EXERCISE BRIEF: Return only the lines of the data below from the line with "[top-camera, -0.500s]" up to and including the line with "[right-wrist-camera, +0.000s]", exactly as written, with the pictures omitted.

AVAILABLE DATA:

━━━━━━━━━━━━━━━━━━━━━━━━━━━━━━

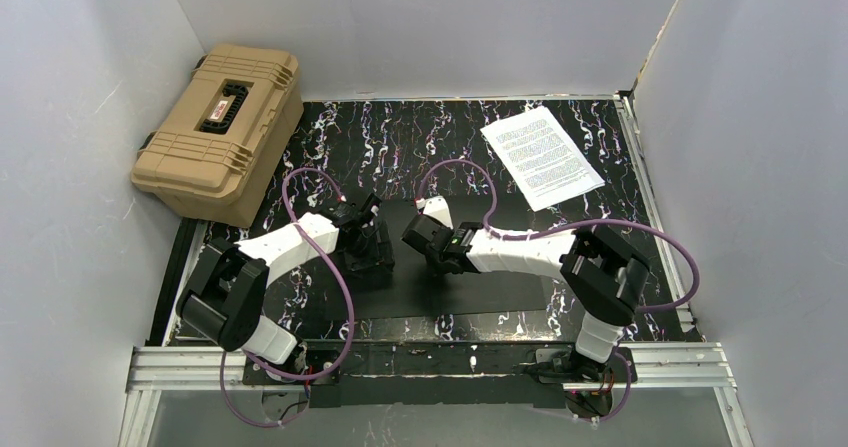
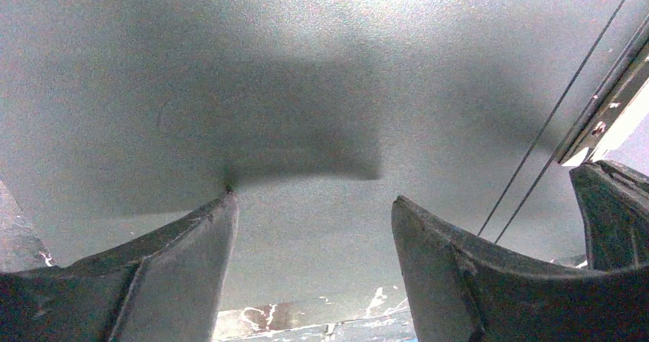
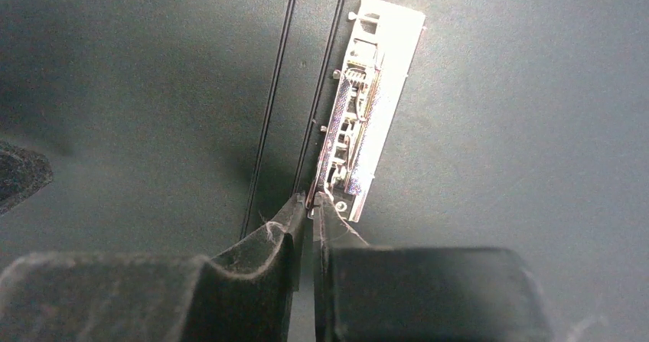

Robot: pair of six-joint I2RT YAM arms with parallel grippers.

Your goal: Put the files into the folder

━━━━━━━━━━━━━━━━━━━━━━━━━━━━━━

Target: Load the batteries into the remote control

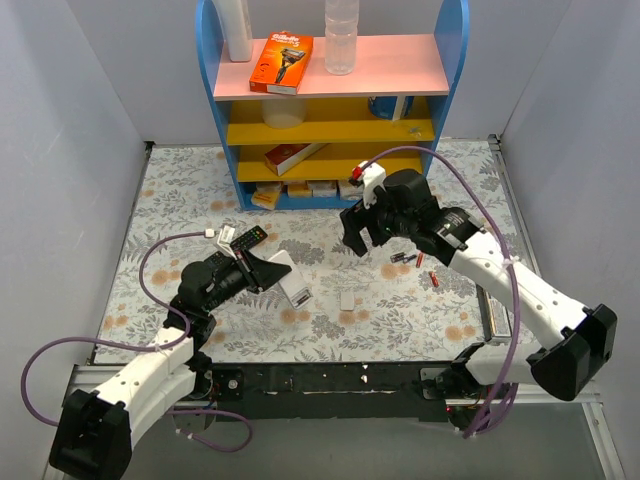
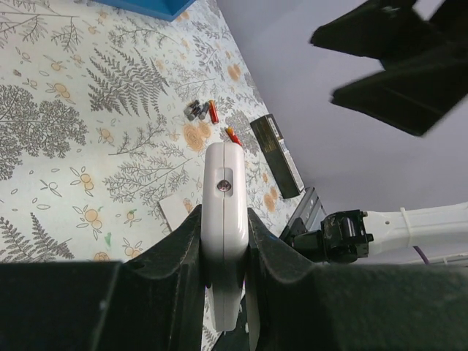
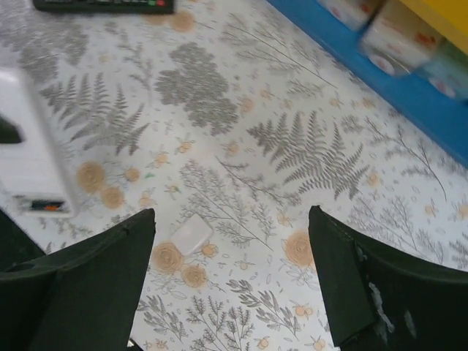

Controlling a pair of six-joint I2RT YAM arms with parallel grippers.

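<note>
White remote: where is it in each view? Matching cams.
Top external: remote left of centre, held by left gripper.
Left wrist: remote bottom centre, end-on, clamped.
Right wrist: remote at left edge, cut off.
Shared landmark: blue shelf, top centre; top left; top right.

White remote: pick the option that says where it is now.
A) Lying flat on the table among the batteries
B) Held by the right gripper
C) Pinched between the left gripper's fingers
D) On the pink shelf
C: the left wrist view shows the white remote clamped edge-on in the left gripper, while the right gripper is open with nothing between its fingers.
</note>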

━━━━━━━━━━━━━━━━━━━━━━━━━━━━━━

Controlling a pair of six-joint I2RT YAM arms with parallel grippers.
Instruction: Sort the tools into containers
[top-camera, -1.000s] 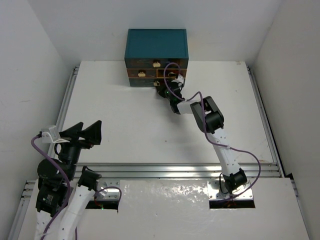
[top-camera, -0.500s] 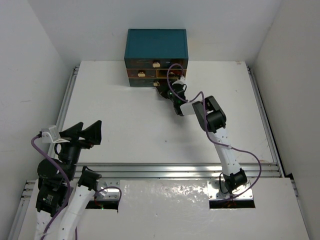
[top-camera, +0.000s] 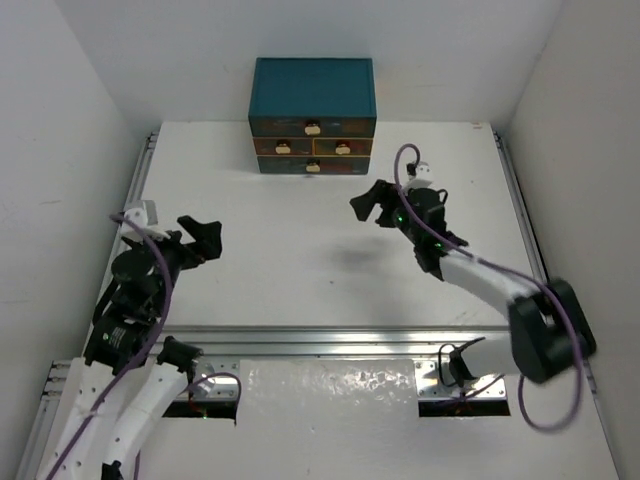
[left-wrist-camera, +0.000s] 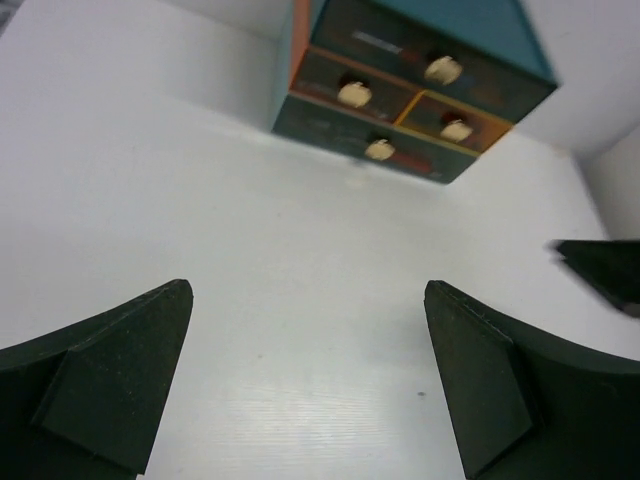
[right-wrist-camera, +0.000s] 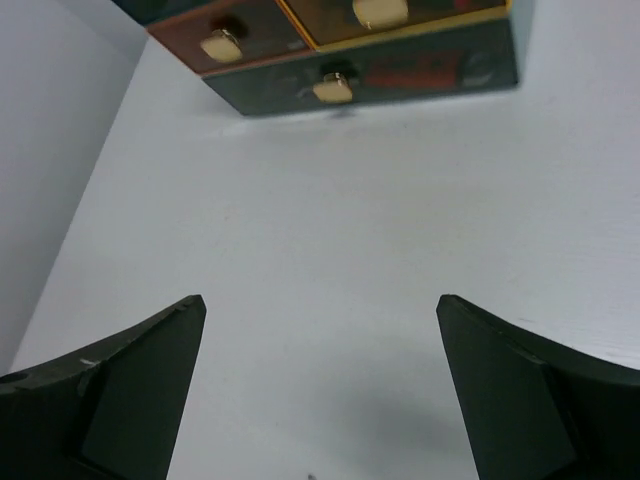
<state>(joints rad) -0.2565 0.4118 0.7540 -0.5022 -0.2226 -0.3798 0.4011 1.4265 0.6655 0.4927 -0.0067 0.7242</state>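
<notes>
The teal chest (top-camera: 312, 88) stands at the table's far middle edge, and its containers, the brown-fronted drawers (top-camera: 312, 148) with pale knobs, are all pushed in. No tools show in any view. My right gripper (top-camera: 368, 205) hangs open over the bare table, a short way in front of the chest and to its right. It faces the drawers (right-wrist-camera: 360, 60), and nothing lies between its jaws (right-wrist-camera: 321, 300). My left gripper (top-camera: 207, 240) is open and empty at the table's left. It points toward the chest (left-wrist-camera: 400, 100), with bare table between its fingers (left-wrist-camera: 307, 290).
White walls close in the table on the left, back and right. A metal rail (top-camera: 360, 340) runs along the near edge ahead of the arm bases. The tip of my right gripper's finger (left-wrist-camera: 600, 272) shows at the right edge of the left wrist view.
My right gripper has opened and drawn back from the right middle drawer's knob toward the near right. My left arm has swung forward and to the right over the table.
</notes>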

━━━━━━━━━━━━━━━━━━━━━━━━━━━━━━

REPLY:
[top-camera, -0.500s] 
[top-camera, +0.000s] 
[left-wrist-camera, +0.000s] 
[right-wrist-camera, +0.000s] 

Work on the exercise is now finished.